* Your goal *
State the number of lines in the listing below that contain the word "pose", and nothing besides.

***

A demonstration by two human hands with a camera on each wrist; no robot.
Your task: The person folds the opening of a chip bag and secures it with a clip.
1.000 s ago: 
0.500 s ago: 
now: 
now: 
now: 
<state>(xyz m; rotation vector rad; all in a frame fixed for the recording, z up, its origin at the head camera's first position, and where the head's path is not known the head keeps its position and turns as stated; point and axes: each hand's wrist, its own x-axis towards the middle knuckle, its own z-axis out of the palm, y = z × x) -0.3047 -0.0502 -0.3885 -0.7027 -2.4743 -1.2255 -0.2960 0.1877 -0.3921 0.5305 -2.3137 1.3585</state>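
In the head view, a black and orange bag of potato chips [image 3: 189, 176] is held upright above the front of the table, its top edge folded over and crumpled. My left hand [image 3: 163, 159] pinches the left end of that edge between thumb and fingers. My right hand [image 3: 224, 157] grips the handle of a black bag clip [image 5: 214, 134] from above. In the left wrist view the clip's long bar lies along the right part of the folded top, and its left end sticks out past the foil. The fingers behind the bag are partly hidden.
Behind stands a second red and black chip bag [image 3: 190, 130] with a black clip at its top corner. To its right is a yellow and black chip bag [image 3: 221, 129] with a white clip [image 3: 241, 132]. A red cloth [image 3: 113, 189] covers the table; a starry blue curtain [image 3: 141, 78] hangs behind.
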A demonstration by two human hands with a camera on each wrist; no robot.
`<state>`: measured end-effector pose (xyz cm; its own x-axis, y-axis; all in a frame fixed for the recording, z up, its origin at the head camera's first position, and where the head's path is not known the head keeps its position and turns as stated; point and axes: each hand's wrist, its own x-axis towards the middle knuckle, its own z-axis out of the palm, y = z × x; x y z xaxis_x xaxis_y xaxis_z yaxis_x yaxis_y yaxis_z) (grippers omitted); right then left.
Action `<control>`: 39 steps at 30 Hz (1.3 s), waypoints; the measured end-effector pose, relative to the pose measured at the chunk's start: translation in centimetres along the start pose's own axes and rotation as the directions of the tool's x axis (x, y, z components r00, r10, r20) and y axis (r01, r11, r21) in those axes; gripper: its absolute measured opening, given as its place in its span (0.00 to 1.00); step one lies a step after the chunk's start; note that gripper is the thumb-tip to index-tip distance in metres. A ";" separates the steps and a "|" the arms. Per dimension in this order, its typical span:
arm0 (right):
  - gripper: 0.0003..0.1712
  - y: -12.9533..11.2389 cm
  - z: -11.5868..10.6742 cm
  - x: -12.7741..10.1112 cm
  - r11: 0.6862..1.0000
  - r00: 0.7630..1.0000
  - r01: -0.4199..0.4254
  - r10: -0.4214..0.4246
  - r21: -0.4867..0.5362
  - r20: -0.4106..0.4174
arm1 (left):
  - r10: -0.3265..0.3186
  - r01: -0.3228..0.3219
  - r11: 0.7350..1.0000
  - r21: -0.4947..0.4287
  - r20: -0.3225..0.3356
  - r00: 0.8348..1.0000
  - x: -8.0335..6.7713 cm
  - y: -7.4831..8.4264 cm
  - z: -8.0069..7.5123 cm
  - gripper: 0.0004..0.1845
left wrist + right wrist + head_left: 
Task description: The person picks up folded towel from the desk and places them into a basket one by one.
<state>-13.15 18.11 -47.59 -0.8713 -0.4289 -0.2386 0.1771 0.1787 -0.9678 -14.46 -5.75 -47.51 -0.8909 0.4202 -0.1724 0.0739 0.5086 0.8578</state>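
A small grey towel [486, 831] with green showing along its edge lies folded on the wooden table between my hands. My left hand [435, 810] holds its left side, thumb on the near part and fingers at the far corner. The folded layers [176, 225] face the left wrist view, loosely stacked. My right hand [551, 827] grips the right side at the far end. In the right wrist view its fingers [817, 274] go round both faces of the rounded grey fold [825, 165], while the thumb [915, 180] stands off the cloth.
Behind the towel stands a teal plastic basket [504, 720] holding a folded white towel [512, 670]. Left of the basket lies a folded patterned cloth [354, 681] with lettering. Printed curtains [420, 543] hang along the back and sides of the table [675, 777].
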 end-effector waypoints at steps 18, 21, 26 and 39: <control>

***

* Task answer *
2